One year after suing the hacker conference for allowing security researcher Michael Lynn to disclose a security vulnerability, Cisco is returning to Black Hat — this time as one of the show’s top sponsors. Black Hat USA will run from July 29 to August 3, in Las Vegas.
“Despite what happened last year we wanted to show our commitment and our openness to working with the security research community,” says John Noh, a Cisco spokesman.
Cisco has sponsored Black Hat in the past, but this is the first time it has shelled out for the show’s most expensive “platinum” sponsor status, Noh says. This means that Cisco’s name will be prominently displayed on conference materials and that the company will be given sponsorship credit for some of the show events, such as coffee breaks.
Cisco’s legal team may not be in attendance, but members of the company’s PSIRT (Product Security Incident Response Team) group will be there in force, Noh says. “We’re there to engage with the security researcher and [with] attendees, and have an open dialogue with them and get them to understand our philosophies around security research.”

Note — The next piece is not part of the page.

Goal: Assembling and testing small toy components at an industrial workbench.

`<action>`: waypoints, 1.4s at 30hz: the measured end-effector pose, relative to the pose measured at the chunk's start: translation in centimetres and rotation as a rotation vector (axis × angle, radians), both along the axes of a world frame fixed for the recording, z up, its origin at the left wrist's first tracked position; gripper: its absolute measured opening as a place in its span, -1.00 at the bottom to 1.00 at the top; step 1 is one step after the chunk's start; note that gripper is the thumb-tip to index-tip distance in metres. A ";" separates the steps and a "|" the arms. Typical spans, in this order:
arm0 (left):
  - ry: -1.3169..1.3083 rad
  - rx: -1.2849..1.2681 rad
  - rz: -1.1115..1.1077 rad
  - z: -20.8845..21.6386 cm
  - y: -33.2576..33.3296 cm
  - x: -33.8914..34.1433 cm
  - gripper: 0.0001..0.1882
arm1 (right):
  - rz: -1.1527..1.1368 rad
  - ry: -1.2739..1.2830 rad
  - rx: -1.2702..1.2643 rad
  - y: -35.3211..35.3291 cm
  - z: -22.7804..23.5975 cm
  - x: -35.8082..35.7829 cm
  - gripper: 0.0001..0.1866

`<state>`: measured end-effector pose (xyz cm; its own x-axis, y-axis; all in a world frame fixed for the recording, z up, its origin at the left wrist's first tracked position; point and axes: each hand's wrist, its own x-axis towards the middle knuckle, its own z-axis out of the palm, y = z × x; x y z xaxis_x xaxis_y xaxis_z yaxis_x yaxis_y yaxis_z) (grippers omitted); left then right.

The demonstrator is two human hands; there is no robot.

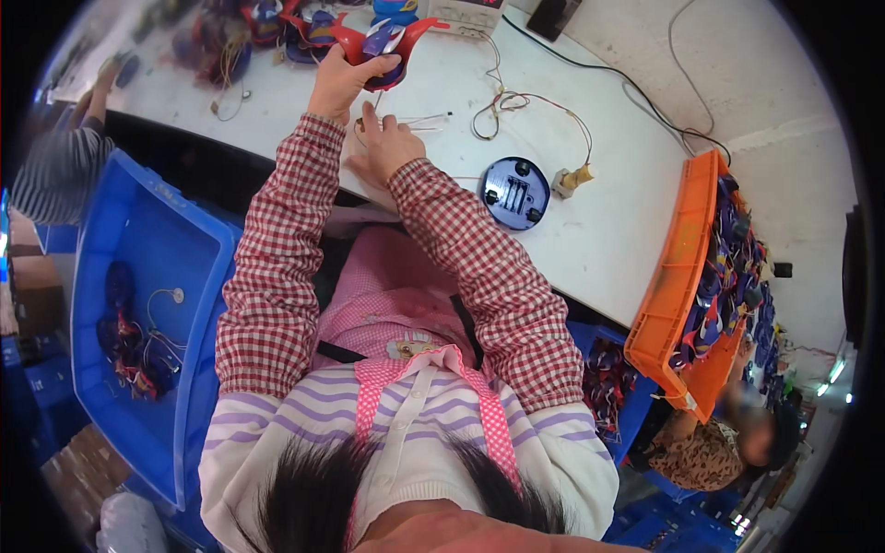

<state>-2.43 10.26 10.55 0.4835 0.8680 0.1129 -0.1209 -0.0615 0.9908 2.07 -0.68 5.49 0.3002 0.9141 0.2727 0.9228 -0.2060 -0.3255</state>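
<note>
- One red toy part (385, 41), purple-centred, above the white table (627, 203); left hand (345, 79) grips it, some fingers hidden behind.
- One right hand (391, 149), fingers bent beside thin wires (430, 118); whether pinching any, cannot tell.
- Several similar parts (266, 26), upper left, partly blurred.

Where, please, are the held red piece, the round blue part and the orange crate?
Red piece (382, 40), head view: its blue middle.
Round blue part (514, 194), head view: its centre.
Orange crate (674, 267), head view: its left wall.
</note>
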 end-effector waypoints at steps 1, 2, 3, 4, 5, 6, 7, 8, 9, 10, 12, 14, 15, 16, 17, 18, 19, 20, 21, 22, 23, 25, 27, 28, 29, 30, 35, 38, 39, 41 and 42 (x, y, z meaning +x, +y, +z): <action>0.018 0.025 0.004 0.4 -0.3 -0.2 -0.57 | -0.017 0.019 -0.036 0.7 -0.5 0.0 -0.59; 0.034 0.047 0.005 0.8 -0.7 -0.3 -0.57 | -0.038 0.037 -0.076 1.1 -0.7 0.0 -0.58; 0.049 0.067 0.003 1.0 -1.1 -0.3 -0.58 | -0.062 0.052 -0.117 1.4 -1.0 0.1 -0.57; 0.062 0.086 -0.003 1.2 -1.5 -0.3 -0.59 | -0.089 0.067 -0.160 1.5 -1.3 0.3 -0.56; 0.059 0.088 -0.007 1.3 -1.6 -0.6 -0.59 | -0.093 0.066 -0.158 1.1 -0.8 0.4 -0.56; -0.007 0.061 -0.039 1.3 -1.5 -1.0 -0.57 | -0.007 0.070 0.010 0.1 -0.4 0.6 -0.59; -0.072 0.029 -0.076 1.1 -1.6 -1.5 -0.56 | 0.074 0.073 0.172 -1.5 0.5 0.8 -0.62; -0.138 -0.006 -0.105 0.8 -1.7 -2.0 -0.54 | 0.164 0.075 0.331 -3.1 1.5 1.1 -0.64; -0.205 -0.043 -0.136 0.5 -2.0 -2.0 -0.53 | 0.252 0.075 0.489 -4.6 2.3 1.6 -0.67; -0.209 -0.050 -0.145 0.3 -2.7 -1.8 -0.53 | 0.197 0.211 0.540 -6.1 3.5 2.4 -0.73; -0.299 -0.207 -0.218 -0.8 -3.7 -1.3 -0.53 | 0.058 0.312 0.670 -8.9 5.0 4.5 -0.78; -0.390 -0.362 -0.297 -1.7 -5.0 -0.2 -0.53 | -0.096 0.821 0.581 -11.5 4.7 7.4 -0.76; -0.331 -0.351 -0.374 -2.0 -6.3 0.4 -0.52 | -0.214 0.880 0.596 -12.7 4.5 8.1 -0.74; -0.271 -0.333 -0.444 -2.0 -7.8 0.8 -0.52 | -0.324 0.940 0.610 -13.6 4.3 8.7 -0.73; -0.218 -0.295 -0.453 -1.6 -9.7 1.6 -0.47 | -0.431 0.863 0.561 -14.6 3.5 9.5 -0.71; -0.147 -0.252 -0.494 -1.8 -11.0 2.3 -0.44 | -0.457 0.522 0.562 -15.6 1.7 10.4 -0.72; -0.101 -0.204 -0.507 -2.4 -11.7 1.9 -0.41 | -0.440 0.168 0.555 -15.8 0.2 10.7 -0.73; 0.020 -0.146 -0.507 -2.2 -12.6 2.0 -0.44 | -0.445 0.073 0.346 -16.5 -0.5 11.2 -0.77; 0.090 0.162 -0.494 -3.8 -12.8 3.2 -0.48 | -0.460 -0.078 0.345 -17.3 -2.4 11.8 -0.77; 0.185 0.315 -0.472 -3.8 -13.3 3.5 -0.47 | -0.410 -0.064 0.366 -17.5 -3.0 11.5 -0.77; 0.288 0.464 -0.444 -3.7 -13.8 3.8 -0.45 | -0.477 0.058 0.385 -17.6 -3.6 11.3 -0.75; 0.265 0.464 -0.522 -4.7 -13.2 3.7 -0.43 | -0.475 0.267 0.428 -17.8 -3.6 10.5 -0.73; 0.284 0.519 -0.511 -5.6 -12.0 2.7 -0.45 | -0.369 0.356 0.465 -16.2 -3.1 9.4 -0.74; 0.217 0.525 -0.428 -5.6 -12.1 2.6 -0.45 | -0.402 0.398 0.483 -15.7 -2.1 9.1 -0.76; 0.149 0.530 -0.347 -5.6 -12.1 2.8 -0.43 | -0.438 0.438 0.500 -15.2 -1.0 9.0 -0.77; -0.022 0.222 -0.625 -5.0 -11.4 3.3 -0.41 | -0.450 0.491 0.533 -14.4 -0.1 9.1 -0.75; -0.301 -0.292 -0.696 3.5 -4.8 2.3 -0.42 | -0.206 0.780 0.632 -9.4 10.1 7.5 -0.58; -0.300 -0.064 -0.534 6.4 3.9 1.6 -0.61 | -0.081 1.139 0.773 -8.1 15.7 4.2 -0.52; -0.314 -0.016 -0.602 6.7 8.4 0.7 -0.63 | 0.082 1.351 0.898 -8.0 17.1 3.8 -0.51; -0.176 -0.050 -0.362 8.6 13.4 -3.3 -0.55 | 0.981 1.786 0.509 -8.5 19.3 3.9 -0.50; -0.196 0.020 -0.174 10.5 14.9 -6.0 -0.66 | 1.009 1.843 0.378 -8.5 21.9 2.0 -0.42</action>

However, the networking vendor might get an earful from security experts who blasted Cisco for its handling of the matter last year.
At last year’s show, Lynn demonstrated a method for running unauthorised code on a Cisco router. It was a difficult technical achievement that had been considered impossible by some, but Cisco viewed it as a dangerous disclosure of information that could be used to harm the internet’s infrastructure.
Cisco, and Lynn’s former employer, Internet Security Systems, sued Lynn and Black Hat to prevent them from further discussing the matter. The lawsuit, however, helped bring more attention to the flaw and simply punished Lynn for doing security research that Cisco should have done itself, according to Cisco’s critics.
One security researcher was surprised to see Cisco listed as a sponsor, but he says improving relations with security researchers would be good for the company. Security researchers have had many complaints about the company’s tactics, says Cesar Cerrudo, chief executive officer of security research firm Argeniss.
“I think they realised that public relations is more efficient than legal battles,” he says.